Pick awesome-2vec if curated list of various 2Vec embedding models, essential for specific AI applications needing diverse model approaches; pick cuvs if cuVS is a CUDA-based library for efficient GPU-accelerated vector search and clustering.

[awesome-2vec](https://github.com/MaxwellRebo/awesome-2vec) reports 933 GitHub stars, 179 forks, and 0 open issues, last pushed Dec 8, 2022. [cuvs](https://docs.rapids.ai/api/cuvs/stable/) has 838 stars, 223 forks, and 692 open issues, last pushed Aug 22, 2026. Figures are from public GitHub metadata via [awesome-2vec's repository](https://github.com/MaxwellRebo/awesome-2vec) and [cuvs's repository](https://github.com/NVIDIA/cuvs).

| | [awesome-2vec](/tools/maxwellrebo-awesome-2vec.md) | [cuvs](/tools/nvidia-cuvs.md) |
| --- | --- | --- |
| Tagline | Curated list of 2vec-type embedding models | A library for vector search and clustering on the GPU |
| Stars | 933 | 838 |
| Forks | 179 | 223 |
| Open issues | 0 | 692 |
| Language | - | Cuda |
| Adopt for | Curated list of various 2Vec embedding models, essential for specific AI applications needing diverse model approaches. | cuVS is a CUDA-based library for efficient GPU-accelerated vector search and clustering. |
| Persona | - | - |
| Runtime | - | - |
| License | - | Apache-2.0 |
| Categories | Vector Databases | Vector Databases |

## Trust and health

_Sourced signals - not a safety guarantee. No winner column._

| | [awesome-2vec](/tools/maxwellrebo-awesome-2vec.md) | [cuvs](/tools/nvidia-cuvs.md) |
| --- | --- | --- |
| Maintenance | Dormant (18%) | Very active (96%) |
| Days since push | 1353d | 1d |
| Open issues (now) | 0 | 692 |
| Stars delta | -1 (30d) | +17 (30d) |
| Open issues delta | 0 (30d) | +47 (30d) |
| Owner type | User | Organization |
| Full report | [trust report](/tools/maxwellrebo-awesome-2vec/trust.md) | [trust report](/tools/nvidia-cuvs/trust.md) |

## Decision facts: awesome-2vec

- **Adopt for:** Curated list of various 2Vec embedding models, essential for specific AI applications needing diverse model approaches.

## Decision facts: cuvs

- **Adopt for:** cuVS is a CUDA-based library for efficient GPU-accelerated vector search and clustering.

## Choose when

### Choose awesome-2vec if…

- Tags unique to awesome-2vec: embeddings, list, model.
- Need a variety of pre-implemented 2Vec embedding models
- More GitHub stars (933 vs 838) - visibility, not fit.

### Choose cuvs if…

- Tags unique to cuvs: anns, clustering, cuda, gpu.
- cuvs ships Docker support for self-hosted deployment.
- - When you need high-performance vector operations leveraging the parallel processing power of GPUs, specifically with CUDA.

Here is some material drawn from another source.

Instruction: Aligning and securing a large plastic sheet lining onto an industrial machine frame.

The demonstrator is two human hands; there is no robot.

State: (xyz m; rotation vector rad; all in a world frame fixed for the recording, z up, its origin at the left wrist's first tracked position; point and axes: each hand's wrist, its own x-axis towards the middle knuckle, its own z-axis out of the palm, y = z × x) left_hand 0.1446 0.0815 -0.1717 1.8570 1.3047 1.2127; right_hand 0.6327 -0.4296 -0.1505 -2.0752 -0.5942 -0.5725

## When NOT to use awesome-2vec

- Seeking specialized, deep integration with a single embedding model type
- Project requires real-time tuning or development of unique 2Vec models

## When NOT to use cuvs

- - For environments where GPU resources are limited or unavailable because cuVS heavily relies on CUDA's capabilities for performance gains.
- - When you prioritize portability across different hardware, as cuVS being tied to CUDA means it may not be optimal on non-NVIDIA GPUs or CPU-only systems.

## Common questions

### What is the difference between awesome-2vec and cuvs?

awesome-2vec: Curated list of 2vec-type embedding models. cuvs: A library for vector search and clustering on the GPU. See the comparison table for live GitHub stats and shared categories.

### When should I choose awesome-2vec over cuvs?

Choose awesome-2vec over cuvs when Tags unique to awesome-2vec: embeddings, list, model; Need a variety of pre-implemented 2Vec embedding models; More GitHub stars (933 vs 838) - visibility, not fit.

### When should I choose cuvs over awesome-2vec?

Choose cuvs over awesome-2vec when Tags unique to cuvs: anns, clustering, cuda, gpu; cuvs ships Docker support for self-hosted deployment; - When you need high-performance vector operations leveraging the parallel processing power of GPUs, specifically with CUDA.

### When should I avoid awesome-2vec?

Seeking specialized, deep integration with a single embedding model type Project requires real-time tuning or development of unique 2Vec models

### When should I avoid cuvs?

- For environments where GPU resources are limited or unavailable because cuVS heavily relies on CUDA's capabilities for performance gains. - When you prioritize portability across different hardware, as cuVS being tied to CUDA means it may not be optimal on non-NVIDIA GPUs or CPU-only systems.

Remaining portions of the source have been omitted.